*Your objective*
Wherever the line with "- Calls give" sits in the listing below, transcribe from it up to and including the line with "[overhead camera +", exactly, and leave the remaining lines out.

*Dataset records*
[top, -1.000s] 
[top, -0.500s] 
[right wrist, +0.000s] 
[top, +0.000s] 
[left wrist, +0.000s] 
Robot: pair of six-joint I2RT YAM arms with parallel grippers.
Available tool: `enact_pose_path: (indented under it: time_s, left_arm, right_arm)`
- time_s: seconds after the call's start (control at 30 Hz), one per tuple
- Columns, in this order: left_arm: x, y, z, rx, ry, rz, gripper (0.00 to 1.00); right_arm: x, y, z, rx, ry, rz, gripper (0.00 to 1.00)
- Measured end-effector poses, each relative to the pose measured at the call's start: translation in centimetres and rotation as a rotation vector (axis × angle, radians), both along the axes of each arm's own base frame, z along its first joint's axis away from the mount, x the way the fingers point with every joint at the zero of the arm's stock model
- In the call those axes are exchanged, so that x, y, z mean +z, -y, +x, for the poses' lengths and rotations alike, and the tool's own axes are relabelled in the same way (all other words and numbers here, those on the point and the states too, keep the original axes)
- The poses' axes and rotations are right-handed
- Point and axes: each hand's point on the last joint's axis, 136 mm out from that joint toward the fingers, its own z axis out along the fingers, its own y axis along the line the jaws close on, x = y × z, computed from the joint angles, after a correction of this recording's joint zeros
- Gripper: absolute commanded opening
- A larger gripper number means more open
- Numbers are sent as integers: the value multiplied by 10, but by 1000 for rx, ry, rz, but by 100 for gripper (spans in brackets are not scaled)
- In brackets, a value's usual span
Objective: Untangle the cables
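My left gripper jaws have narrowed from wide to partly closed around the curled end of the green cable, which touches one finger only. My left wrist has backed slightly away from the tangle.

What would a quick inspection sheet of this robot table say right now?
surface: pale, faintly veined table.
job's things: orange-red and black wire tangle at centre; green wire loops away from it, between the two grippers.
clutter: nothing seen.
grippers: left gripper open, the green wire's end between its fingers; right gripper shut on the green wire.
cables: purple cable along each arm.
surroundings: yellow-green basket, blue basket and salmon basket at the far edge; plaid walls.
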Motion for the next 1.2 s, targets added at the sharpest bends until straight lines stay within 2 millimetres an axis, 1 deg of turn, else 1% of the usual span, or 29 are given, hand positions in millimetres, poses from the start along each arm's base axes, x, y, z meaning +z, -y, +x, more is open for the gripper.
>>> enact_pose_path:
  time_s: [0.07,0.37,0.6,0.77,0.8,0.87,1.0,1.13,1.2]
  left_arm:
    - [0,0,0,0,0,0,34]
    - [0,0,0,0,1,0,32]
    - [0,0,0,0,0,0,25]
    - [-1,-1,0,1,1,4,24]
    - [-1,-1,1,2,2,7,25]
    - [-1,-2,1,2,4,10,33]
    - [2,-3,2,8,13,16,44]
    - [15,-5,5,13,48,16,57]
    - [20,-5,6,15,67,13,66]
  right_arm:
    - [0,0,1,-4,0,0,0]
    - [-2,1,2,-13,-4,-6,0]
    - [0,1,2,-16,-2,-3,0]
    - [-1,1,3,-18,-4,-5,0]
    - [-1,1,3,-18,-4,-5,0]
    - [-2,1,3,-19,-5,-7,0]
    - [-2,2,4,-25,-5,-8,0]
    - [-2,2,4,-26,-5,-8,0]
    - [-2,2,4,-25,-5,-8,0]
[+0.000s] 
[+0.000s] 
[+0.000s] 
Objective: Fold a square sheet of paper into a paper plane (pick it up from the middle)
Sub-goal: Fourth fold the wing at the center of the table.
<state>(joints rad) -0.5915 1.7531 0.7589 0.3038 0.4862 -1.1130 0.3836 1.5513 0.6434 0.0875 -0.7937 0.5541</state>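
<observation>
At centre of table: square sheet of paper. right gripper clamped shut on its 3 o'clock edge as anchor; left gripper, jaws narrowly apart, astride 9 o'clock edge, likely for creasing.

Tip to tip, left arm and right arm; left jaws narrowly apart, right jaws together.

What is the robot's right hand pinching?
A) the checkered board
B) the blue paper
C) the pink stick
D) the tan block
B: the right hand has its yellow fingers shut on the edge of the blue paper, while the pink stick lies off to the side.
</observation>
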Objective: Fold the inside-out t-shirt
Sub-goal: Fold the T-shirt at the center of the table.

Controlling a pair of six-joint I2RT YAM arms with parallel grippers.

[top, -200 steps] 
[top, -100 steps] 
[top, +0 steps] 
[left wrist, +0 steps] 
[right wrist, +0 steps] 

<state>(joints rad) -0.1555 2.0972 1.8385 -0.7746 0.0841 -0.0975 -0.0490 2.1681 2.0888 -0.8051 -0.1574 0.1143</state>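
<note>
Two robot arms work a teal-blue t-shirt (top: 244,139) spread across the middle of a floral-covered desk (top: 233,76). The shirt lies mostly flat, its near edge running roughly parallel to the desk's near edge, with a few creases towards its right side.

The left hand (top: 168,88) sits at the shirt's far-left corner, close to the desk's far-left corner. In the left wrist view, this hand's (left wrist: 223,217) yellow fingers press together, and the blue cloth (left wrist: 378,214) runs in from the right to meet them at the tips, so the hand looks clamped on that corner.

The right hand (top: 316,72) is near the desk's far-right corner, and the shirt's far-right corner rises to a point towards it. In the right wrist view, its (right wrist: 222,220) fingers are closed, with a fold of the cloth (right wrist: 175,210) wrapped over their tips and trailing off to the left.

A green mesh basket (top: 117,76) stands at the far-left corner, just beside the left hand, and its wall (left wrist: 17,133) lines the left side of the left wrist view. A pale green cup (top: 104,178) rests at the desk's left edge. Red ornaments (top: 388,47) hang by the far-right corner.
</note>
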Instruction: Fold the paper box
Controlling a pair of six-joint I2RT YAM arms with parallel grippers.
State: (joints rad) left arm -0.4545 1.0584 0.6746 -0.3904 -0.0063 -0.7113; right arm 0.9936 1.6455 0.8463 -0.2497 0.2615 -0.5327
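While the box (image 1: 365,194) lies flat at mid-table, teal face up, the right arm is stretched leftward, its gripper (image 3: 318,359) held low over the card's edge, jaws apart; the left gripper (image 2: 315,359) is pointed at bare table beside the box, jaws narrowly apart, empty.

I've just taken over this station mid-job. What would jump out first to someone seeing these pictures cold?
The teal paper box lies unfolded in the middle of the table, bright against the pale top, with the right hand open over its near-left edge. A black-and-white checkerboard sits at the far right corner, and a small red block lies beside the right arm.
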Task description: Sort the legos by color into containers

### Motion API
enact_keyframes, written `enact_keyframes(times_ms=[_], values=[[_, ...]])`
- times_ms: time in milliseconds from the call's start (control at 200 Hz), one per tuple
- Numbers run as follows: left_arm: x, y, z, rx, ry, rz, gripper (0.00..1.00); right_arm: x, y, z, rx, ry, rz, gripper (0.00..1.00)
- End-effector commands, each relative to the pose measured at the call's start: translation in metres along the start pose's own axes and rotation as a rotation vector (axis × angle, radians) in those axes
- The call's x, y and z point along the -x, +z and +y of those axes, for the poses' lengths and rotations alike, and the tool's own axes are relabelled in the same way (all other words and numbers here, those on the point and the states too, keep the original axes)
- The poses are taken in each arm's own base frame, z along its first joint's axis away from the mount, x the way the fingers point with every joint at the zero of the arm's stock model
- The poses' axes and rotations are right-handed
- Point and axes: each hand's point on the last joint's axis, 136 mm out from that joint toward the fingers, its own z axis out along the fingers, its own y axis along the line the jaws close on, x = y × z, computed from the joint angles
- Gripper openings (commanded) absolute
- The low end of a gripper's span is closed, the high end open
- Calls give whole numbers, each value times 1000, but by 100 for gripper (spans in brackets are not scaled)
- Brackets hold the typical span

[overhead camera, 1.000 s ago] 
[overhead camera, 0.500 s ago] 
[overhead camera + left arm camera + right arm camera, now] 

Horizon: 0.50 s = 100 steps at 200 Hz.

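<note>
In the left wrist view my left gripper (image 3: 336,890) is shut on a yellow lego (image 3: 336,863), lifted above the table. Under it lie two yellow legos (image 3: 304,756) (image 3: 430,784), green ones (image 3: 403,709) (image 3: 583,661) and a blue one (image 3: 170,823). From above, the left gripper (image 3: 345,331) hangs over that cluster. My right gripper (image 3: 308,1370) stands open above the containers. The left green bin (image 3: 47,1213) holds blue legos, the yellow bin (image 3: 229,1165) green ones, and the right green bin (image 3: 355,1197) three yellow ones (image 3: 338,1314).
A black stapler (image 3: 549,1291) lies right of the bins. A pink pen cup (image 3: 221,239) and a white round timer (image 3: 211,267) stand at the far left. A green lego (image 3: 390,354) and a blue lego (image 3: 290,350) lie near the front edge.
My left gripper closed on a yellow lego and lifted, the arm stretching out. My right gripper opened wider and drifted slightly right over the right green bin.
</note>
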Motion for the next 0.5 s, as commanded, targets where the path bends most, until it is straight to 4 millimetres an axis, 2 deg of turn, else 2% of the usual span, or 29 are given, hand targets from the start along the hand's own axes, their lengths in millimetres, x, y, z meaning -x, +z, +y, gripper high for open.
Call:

*Response*
- Calls give whole numbers, each value times 1000, but by 100 for gripper (spans in brackets are not scaled)
- Brackets hold the typical span

[overhead camera, 1.000 s ago] 
[overhead camera, 0.500 s ago] 
[overhead camera + left arm camera + right arm camera, now] 

This output is complete, and the exercise is done.